_Task to carry out:_
Beneath this instruction is a listing. Transcribe from it only the stretch from the line with "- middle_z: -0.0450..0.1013" through the line with "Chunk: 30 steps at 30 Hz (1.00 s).", both end lines included, exactly as written.

_Provided data:_
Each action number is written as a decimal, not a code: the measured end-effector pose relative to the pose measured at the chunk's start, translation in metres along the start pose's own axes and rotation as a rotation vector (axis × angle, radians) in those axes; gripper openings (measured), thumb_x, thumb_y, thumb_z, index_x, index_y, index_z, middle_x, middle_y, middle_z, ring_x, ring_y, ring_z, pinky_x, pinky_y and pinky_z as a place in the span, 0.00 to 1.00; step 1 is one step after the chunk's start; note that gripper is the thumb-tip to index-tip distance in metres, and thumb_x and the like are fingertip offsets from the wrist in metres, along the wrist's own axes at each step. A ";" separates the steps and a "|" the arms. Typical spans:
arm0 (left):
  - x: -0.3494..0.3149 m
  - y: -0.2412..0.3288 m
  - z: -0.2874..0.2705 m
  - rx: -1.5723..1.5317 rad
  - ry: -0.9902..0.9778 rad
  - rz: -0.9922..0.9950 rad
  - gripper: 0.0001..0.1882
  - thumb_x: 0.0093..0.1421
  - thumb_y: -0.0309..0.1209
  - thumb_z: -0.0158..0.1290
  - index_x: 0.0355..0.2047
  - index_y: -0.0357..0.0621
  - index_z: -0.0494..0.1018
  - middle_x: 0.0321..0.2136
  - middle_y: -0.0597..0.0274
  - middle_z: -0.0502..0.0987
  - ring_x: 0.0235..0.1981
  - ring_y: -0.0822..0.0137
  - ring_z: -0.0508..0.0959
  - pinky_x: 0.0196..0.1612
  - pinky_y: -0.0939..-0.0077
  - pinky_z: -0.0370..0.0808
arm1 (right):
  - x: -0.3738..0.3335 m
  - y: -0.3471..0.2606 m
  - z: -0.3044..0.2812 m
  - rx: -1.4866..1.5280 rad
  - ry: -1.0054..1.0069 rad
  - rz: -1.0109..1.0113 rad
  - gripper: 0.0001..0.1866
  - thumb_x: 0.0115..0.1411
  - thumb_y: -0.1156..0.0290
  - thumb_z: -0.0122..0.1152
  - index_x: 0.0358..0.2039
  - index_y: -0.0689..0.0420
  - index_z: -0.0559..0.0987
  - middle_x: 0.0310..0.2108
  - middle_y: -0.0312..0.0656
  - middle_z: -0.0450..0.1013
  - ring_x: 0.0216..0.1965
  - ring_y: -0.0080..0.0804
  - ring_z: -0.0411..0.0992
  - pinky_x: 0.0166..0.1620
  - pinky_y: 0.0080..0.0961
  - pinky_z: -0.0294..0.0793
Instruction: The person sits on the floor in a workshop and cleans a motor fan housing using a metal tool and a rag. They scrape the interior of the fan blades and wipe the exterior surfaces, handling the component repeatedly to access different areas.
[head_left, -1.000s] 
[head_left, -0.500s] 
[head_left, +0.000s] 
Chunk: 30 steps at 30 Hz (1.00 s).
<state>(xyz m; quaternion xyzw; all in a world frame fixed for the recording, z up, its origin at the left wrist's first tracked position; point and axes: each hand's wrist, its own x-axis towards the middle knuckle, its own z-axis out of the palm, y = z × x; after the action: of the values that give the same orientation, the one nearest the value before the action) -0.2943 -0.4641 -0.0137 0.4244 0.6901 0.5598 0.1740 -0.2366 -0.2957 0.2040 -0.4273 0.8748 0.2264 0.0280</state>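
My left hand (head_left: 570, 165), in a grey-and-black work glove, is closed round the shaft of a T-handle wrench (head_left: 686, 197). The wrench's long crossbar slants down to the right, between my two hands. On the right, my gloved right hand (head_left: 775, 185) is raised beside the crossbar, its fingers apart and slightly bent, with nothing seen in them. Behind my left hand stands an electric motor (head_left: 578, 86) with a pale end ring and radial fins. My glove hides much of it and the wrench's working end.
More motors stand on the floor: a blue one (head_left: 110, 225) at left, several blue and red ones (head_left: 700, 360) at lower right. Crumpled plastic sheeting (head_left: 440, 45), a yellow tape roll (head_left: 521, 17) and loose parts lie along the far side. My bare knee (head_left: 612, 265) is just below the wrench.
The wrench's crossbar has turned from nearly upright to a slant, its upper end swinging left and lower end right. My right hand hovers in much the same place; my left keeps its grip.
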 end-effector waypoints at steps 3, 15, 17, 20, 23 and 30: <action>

_Written solution:_
  - middle_z: -0.0450..0.1013
  - ring_x: 0.0216..0.1965
  - ring_y: -0.0080..0.0804
  - ring_z: -0.0411..0.0992
  - pinky_x: 0.0166..0.1620
  - pinky_y: 0.0080..0.0961
  - pinky_z: -0.0294..0.0793
Instruction: The person sits on the floor in a workshop and cleans a motor fan housing using a metal tool and a rag. They scrape the interior of the fan blades and wipe the exterior surfaces, handling the component repeatedly to access different areas.
[head_left, -1.000s] 
[head_left, -0.500s] 
[head_left, +0.000s] 
Chunk: 30 steps at 30 Hz (1.00 s).

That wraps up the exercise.